» **About this task**:
After finding the line with "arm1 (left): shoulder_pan" in the data below, set down exactly each line through the one with "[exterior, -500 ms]", inclusive, and stop there.

» **Provided data**:
Segment Open
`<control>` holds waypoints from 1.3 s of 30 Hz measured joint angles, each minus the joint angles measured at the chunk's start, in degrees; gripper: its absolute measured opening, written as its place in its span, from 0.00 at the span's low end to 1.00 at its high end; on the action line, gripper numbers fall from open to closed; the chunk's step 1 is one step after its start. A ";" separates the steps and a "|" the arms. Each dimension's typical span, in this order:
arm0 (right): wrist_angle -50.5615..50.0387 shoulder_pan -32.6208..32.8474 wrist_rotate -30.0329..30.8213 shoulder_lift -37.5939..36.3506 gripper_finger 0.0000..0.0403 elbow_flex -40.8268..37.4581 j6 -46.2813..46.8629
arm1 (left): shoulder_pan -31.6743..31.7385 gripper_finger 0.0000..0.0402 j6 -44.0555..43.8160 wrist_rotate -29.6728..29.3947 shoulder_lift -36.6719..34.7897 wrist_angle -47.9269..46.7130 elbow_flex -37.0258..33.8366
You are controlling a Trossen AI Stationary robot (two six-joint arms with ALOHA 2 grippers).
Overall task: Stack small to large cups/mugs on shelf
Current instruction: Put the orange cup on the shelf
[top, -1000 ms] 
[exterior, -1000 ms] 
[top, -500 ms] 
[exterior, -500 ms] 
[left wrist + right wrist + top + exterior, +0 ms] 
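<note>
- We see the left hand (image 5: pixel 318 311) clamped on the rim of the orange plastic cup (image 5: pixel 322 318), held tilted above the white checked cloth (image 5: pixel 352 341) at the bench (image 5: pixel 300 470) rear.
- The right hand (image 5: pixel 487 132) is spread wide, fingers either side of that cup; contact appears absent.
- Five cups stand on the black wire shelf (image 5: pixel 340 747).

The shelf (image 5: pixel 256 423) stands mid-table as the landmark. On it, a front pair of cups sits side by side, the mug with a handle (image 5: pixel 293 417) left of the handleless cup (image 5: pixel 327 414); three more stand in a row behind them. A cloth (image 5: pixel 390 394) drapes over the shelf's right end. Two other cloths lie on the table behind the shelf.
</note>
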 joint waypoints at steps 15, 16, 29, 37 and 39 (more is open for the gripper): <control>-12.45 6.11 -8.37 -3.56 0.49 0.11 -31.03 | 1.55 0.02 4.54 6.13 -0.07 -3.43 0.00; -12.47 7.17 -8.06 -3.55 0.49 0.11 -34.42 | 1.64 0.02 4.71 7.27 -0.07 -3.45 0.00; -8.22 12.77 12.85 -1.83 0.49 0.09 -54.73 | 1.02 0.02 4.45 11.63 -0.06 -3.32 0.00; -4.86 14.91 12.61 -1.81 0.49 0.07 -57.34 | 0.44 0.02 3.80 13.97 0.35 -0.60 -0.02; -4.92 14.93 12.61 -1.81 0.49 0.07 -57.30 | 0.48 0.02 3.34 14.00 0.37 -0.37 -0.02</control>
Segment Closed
» **Answer area**:
arm1 (left): shoulder_pan -31.6743..31.7385 gripper_finger 0.0000..0.0402 j6 -44.0555..43.8160 wrist_rotate -29.6728..29.3947 shoulder_lift -36.6719..34.7897 wrist_angle -47.9269..46.7130 elbow_flex -37.0258..33.8366
You are controlling a Trossen AI Stationary robot (two six-joint arms with ALOHA 2 grippers).
Overall task: Stack small to large cups/mugs on shelf
Current instruction: Put the orange cup on the shelf
[top, -1000 ms] 
[exterior, -1000 ms] 
[top, -500 ms] 
[exterior, -500 ms] 

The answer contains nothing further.